Understanding this data can provide important insights into price movements and market sentiment. It usually rises when the price of an asset is trending up, which indicates that there is bullish sentiment in the market. It also tends to rise when a financial instrument is becoming more volatile, as this signals that investors are taking more speculative positions. 

Open interest usually falls when the price is trending down or falling in volatility, as this signals that there are fewer participants in the market. It can also be used to assess the relative strength of a price trend by comparing it with historical data.

Open Interest Analysis

Analysis of this data can give you a clear picture of the market and help you develop successful trading strategies. Accurate analysis can be used to determine the best time for entering and exiting trades by looking at historical data of open interest. 

When Open Interest rises with Price, this is generally considered bullish as traders are continuing to take on new long positions, even at the new higher price. Therefore, the move up has momentum and support from buyers.

If Open Interest decreases as Price is rising, this suggests the move up will likely retrace. As Longs and Shorts must be balanced, the declining Open Interest is likely due to Shorts covering and buying to exit their position. This can lead to a dramatic squeeze up in Price, but it will usually retrace as the buying isn’t organic.

When Price drops whilst Open Interest increases, it is likely that Shorts are increasing which adds to selling pressure. Further, if there is a significant amount of Open Interest and Price drops too much, Long positions are at risk of cascading liquidations.

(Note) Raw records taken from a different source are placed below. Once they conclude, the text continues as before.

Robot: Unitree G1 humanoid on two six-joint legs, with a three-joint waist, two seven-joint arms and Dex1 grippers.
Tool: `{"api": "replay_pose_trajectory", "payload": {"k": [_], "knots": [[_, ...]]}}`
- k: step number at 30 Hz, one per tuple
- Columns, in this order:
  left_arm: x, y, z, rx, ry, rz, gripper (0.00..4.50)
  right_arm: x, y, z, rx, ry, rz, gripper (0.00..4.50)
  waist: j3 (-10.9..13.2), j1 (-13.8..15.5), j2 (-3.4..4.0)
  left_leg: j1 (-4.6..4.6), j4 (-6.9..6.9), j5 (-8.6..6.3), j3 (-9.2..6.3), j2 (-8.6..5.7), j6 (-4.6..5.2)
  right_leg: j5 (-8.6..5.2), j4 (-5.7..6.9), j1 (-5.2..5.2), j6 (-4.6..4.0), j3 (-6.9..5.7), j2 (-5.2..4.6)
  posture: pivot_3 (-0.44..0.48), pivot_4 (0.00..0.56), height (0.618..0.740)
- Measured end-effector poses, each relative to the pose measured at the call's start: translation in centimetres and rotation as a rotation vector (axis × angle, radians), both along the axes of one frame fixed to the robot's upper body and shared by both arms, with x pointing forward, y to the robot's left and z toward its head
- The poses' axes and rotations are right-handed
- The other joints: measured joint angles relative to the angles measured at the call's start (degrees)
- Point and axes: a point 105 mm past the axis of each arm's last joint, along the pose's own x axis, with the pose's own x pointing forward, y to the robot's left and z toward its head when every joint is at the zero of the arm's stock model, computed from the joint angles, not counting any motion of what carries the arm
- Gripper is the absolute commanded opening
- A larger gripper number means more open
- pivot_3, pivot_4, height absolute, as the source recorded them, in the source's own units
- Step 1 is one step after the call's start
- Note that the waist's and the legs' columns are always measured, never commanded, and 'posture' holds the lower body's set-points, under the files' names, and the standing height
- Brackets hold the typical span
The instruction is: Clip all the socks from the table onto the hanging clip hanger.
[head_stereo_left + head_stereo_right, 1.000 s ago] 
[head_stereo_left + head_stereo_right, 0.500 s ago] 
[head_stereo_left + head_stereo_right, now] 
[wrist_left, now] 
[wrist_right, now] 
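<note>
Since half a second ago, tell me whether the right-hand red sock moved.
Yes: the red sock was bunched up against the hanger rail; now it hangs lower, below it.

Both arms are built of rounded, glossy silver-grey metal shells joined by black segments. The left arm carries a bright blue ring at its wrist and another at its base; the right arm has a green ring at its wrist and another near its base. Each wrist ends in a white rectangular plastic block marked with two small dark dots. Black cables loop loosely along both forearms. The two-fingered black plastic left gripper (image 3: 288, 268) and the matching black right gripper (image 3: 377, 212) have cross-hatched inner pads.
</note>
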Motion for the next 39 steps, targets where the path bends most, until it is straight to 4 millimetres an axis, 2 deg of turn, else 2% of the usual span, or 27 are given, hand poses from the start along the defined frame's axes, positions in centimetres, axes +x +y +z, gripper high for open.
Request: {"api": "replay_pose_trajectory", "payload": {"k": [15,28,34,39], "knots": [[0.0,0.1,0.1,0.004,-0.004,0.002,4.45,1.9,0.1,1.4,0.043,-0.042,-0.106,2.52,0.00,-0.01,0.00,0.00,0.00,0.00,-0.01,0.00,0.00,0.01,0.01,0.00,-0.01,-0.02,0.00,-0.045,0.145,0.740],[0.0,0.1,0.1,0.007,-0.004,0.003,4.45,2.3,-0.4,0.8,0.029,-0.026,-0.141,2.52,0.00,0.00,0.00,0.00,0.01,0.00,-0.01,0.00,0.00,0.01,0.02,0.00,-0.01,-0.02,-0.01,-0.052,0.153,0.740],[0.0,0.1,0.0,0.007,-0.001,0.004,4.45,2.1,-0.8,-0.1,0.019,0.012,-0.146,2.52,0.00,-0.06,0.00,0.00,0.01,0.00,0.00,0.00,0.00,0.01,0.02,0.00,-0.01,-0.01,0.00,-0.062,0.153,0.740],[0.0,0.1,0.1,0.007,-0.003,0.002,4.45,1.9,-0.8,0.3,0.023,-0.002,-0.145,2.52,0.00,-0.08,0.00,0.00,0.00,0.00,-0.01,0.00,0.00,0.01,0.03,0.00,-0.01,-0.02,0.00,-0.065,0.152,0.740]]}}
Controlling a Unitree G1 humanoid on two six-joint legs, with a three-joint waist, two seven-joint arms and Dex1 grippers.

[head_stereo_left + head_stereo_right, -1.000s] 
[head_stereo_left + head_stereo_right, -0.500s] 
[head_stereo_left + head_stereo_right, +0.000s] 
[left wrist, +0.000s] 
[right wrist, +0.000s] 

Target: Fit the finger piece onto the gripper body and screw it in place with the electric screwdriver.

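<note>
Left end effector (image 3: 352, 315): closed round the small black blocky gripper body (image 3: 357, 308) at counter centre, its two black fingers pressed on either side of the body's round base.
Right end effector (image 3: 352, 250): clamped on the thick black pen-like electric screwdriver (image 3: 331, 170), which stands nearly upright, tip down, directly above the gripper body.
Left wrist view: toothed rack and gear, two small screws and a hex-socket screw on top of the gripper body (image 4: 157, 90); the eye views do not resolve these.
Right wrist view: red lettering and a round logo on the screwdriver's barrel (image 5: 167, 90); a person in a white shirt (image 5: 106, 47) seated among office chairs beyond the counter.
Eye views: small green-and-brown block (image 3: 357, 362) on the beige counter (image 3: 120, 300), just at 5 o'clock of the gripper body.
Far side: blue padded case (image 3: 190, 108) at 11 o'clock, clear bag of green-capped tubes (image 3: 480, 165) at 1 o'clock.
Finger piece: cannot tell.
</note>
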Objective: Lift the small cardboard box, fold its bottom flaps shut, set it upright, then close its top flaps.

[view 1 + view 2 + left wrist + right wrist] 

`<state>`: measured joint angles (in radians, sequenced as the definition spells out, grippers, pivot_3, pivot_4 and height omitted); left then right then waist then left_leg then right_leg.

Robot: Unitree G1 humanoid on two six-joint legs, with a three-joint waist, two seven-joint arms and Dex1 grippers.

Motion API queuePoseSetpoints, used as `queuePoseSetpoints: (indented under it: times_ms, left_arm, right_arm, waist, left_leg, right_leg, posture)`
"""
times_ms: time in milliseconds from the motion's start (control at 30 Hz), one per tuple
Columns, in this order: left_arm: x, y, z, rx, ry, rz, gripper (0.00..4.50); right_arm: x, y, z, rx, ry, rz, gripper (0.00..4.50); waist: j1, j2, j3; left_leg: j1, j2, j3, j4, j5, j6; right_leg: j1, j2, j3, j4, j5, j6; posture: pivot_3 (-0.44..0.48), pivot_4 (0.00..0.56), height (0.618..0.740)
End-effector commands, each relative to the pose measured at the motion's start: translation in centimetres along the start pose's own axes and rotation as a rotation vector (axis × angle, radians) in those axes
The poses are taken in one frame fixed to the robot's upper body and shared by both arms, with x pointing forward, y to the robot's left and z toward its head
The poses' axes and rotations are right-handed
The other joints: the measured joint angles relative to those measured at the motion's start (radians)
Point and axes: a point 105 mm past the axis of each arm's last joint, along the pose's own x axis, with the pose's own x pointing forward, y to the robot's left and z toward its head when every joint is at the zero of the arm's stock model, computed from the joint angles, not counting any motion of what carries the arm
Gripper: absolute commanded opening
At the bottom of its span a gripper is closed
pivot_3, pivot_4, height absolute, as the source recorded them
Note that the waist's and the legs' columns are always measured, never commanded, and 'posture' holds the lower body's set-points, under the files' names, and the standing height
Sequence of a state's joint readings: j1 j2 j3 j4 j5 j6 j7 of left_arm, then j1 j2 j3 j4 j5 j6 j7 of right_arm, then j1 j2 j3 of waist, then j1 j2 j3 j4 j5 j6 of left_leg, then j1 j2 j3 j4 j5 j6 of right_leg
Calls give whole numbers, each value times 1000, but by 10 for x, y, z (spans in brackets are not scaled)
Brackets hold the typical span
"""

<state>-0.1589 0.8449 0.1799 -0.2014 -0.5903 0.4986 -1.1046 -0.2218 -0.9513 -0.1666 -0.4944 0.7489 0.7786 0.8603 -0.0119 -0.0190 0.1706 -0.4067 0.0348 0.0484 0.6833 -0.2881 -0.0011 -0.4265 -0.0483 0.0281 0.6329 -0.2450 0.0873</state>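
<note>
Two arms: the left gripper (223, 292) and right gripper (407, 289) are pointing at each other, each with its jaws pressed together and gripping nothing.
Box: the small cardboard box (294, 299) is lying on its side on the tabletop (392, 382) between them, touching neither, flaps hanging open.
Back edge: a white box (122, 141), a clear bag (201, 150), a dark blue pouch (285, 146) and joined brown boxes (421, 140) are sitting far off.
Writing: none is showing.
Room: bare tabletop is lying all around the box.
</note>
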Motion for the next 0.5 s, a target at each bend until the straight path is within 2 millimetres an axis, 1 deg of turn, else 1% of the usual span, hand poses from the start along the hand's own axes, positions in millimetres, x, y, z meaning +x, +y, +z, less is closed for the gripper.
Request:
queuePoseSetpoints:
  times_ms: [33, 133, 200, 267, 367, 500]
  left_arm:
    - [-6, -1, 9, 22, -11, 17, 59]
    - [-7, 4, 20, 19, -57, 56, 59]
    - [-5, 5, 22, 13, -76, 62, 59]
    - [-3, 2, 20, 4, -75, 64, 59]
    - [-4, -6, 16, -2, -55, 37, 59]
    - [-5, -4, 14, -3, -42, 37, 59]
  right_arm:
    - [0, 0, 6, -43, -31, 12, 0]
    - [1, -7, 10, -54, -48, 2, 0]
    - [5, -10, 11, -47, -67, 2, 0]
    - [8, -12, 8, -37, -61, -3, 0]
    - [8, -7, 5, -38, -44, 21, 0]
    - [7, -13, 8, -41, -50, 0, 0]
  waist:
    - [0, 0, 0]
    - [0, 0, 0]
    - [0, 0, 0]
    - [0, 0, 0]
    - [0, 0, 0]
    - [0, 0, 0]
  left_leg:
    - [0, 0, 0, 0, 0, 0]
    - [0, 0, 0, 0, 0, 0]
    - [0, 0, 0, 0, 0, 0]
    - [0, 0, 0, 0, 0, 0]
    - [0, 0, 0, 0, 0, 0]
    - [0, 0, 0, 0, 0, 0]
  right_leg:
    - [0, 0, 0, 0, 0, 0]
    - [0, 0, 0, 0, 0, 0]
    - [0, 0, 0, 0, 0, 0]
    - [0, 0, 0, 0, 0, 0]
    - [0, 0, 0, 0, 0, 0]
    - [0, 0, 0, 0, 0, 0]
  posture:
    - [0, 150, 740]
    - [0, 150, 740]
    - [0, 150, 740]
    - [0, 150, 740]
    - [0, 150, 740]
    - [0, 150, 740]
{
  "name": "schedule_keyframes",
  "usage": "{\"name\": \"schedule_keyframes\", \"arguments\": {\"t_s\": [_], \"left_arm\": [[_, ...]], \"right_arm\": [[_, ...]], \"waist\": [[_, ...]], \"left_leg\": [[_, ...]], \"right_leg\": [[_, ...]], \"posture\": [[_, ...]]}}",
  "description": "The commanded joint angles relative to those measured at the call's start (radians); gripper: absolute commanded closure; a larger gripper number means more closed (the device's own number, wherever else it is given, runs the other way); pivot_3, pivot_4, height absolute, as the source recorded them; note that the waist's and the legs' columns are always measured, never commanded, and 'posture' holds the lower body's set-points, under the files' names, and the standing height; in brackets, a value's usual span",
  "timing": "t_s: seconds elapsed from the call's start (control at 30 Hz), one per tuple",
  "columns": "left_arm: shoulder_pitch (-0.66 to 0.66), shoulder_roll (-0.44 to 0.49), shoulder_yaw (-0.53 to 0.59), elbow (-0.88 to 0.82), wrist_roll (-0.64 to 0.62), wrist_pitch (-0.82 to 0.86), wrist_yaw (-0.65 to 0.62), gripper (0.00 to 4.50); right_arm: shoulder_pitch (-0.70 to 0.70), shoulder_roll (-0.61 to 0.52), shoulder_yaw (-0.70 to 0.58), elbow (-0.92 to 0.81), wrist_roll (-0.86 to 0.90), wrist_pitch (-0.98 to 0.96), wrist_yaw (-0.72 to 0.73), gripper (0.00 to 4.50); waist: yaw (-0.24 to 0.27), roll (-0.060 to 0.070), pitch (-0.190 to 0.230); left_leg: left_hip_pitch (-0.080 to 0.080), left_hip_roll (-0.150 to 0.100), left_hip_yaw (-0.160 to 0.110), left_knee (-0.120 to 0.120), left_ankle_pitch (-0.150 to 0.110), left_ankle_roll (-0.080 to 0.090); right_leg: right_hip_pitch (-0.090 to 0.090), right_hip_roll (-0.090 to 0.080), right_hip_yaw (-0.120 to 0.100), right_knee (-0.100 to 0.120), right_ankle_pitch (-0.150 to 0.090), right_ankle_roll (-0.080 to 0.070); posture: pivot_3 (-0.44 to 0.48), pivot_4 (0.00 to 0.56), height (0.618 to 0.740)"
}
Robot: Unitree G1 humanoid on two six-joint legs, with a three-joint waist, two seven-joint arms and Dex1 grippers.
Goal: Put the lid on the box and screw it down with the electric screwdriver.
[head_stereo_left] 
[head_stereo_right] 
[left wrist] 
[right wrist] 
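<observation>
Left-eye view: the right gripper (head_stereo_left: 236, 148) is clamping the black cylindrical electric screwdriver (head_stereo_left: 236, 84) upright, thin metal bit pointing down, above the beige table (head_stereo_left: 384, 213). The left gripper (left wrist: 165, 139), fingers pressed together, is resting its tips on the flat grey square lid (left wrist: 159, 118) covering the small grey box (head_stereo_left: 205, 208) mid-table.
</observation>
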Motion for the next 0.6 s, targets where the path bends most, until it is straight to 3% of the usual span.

If both Price and Open Interest are decreasing there are two contrarian views as to what this means. It could be considered bearish as the market is not stepping in to buy and support Price – there is not positive sentiment from buyers. However, clearing excessive leverage is generally healthy for the market over the long term. As Open Interest is decreasing, this suggests that the worst of the crash is over and sellers are generally exhausted – leaving the possibility of a trend reversal.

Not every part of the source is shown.